Has anyone ever tried to approximate what degree of cousin any nonhuman organism would be to a person? It seems there might be some trouble since the different species would have different generation lengths… but has anyone ever tried to approximate this?
From Wikipedia article on Hominini:
Assuming a median of 25 years per human generation (based on the median of a women’s childbearing years), there have been 216,000 to 252,000 human generations since the divergence.
How many generations of Pan (chimpanzees and their extinct ancestors) there have been since the divergence, I would not even guess.
The maximum degree of cousinhood would be 252,000th cousin, but depending on how short a chimpanzee generation is, there could be a lot of “n removed” after that.
With chimps achieving breeding age at 7 - 15 years, I think we can approximate chimp generation at 10 - 12 years.

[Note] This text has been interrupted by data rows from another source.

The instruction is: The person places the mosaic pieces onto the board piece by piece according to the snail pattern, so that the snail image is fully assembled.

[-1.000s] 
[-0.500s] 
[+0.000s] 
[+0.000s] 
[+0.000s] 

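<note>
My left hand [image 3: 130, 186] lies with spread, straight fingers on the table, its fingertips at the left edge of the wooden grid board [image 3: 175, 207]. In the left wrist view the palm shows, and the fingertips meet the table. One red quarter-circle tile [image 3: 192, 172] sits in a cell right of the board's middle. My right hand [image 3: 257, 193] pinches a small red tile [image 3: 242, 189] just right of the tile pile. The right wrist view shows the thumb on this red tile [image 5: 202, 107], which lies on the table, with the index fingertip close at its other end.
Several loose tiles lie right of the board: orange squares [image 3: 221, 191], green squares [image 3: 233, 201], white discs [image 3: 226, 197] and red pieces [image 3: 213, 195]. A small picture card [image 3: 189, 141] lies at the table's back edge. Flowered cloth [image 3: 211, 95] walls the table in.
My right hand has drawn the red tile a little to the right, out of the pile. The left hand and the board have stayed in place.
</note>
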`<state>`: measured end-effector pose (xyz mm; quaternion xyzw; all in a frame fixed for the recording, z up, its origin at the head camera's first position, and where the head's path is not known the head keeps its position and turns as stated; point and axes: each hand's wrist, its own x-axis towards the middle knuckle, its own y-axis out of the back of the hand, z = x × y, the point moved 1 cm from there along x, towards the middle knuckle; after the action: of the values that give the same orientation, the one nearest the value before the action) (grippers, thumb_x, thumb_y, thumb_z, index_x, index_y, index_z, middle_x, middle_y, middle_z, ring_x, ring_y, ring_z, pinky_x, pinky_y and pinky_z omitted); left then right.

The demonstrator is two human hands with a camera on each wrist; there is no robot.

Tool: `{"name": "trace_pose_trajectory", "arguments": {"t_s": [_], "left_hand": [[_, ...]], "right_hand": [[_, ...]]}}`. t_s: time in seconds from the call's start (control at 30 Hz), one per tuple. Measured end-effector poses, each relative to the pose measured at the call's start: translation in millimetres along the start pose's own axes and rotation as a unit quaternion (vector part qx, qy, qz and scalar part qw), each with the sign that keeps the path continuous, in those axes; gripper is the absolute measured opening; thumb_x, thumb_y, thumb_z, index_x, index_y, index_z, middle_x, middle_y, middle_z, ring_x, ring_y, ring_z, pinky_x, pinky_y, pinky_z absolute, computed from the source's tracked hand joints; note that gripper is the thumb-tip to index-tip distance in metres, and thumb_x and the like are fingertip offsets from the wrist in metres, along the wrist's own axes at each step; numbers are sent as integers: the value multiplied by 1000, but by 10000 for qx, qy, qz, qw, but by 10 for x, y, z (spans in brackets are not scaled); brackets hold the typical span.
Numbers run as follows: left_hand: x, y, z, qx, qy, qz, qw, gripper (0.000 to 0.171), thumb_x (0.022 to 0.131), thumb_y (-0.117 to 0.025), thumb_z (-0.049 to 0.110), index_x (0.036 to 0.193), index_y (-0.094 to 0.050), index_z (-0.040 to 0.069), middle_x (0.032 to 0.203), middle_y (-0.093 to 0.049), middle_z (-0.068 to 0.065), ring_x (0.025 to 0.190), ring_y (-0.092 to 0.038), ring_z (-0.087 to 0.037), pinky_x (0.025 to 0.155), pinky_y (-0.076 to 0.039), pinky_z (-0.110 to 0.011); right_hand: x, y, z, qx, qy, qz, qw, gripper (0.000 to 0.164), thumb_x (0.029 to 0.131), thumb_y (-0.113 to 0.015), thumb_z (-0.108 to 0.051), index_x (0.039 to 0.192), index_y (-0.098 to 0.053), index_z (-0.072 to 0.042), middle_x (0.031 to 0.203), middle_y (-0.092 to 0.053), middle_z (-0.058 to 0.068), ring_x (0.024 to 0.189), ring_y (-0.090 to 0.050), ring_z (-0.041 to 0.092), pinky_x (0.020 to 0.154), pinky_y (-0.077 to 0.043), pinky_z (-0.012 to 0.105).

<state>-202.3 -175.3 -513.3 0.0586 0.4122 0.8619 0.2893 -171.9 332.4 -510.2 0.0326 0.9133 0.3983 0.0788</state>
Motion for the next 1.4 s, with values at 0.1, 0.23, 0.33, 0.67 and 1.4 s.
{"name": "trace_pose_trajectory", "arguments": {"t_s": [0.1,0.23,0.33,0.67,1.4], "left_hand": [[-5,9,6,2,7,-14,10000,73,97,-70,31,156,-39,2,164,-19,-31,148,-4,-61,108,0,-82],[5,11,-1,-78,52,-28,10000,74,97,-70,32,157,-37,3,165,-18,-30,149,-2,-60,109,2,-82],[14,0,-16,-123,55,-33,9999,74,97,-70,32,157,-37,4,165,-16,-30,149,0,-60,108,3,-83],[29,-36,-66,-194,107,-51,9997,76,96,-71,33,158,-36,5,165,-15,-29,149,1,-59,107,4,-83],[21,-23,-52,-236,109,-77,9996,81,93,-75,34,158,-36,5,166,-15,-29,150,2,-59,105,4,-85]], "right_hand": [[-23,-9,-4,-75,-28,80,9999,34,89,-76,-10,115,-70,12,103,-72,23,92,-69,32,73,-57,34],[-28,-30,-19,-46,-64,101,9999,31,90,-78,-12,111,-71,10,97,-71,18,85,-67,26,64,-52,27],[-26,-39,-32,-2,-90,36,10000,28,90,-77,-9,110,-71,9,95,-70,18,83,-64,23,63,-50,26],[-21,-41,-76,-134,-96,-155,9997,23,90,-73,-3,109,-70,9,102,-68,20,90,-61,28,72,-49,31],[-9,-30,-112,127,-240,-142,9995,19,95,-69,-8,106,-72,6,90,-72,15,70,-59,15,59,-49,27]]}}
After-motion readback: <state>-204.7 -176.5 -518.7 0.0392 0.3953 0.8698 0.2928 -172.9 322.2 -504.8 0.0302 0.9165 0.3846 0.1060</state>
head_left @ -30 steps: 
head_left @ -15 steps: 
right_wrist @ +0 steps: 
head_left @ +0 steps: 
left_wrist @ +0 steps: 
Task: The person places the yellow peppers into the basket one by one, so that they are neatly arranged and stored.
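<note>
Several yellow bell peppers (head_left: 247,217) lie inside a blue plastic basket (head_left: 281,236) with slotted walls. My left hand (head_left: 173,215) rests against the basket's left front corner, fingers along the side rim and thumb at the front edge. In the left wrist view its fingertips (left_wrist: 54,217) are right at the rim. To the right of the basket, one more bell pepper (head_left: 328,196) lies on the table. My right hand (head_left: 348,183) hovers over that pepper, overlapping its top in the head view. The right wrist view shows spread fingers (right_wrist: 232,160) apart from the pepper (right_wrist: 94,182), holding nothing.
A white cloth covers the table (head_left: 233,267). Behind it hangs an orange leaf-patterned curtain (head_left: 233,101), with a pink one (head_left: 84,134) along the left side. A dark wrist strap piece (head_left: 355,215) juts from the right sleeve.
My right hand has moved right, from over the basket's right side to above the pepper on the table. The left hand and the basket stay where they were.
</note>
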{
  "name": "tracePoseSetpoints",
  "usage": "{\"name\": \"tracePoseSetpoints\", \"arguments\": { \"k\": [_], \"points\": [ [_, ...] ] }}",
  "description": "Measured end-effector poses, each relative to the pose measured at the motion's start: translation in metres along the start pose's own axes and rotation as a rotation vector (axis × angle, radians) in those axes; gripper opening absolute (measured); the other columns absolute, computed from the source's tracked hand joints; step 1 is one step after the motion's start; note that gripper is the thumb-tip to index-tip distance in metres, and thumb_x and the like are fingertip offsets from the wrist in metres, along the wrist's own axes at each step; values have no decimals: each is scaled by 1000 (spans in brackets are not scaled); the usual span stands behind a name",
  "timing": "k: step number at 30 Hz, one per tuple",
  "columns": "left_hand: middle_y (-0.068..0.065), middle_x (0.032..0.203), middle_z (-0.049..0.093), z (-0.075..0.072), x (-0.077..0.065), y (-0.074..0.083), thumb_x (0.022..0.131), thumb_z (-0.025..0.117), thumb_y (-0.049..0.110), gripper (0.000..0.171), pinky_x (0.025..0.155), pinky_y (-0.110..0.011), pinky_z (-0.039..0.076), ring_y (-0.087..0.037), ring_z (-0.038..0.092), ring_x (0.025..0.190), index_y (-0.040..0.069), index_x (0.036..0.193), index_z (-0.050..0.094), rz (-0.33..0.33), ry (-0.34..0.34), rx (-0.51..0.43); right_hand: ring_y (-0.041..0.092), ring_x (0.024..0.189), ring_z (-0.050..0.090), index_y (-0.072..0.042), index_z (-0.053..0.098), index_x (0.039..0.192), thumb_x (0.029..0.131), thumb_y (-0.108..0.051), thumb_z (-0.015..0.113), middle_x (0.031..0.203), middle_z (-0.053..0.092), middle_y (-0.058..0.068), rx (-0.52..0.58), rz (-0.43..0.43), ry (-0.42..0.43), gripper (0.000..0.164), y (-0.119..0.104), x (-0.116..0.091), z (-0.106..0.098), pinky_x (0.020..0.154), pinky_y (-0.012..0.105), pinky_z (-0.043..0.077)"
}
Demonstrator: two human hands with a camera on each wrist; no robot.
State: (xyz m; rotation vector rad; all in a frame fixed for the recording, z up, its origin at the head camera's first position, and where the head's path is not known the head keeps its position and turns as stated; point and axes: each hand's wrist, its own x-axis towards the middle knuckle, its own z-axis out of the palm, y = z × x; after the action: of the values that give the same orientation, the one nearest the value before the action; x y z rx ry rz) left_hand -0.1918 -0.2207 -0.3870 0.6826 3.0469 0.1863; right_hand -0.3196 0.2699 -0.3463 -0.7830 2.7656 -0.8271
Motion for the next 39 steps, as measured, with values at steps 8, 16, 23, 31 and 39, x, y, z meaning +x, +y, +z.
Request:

Roughly twice the human.
All right, assuming a chimpanzee generation of 11 years, then the maximum degree of cousinhood between humans and chimps would be 252,000th cousin, 321,000 times removed. Minimum degree of cousinhood: 216,000th cousin, 275,000 times removed.
Of course, both of those probably overstate the generational remove, since shortly after the split, the human and chimp lines probably had very close to the same generation length. To really do it properly, you’d need some way of estimating how long it took for human generation length to increase.
Would we have to calculate in that we’re all heavily inbred once you go a number of generations back?
No. All you need is the number of generations between the cousins in question and the last common ancestors.
Exactly. You’d need to figure out who was the most recent creature that was the common ancestor of a living human and a living chimpanzee.
Richard Dawkins’ The Ancestor’s Tale takes sort of this approach to explaining life. It may interest you.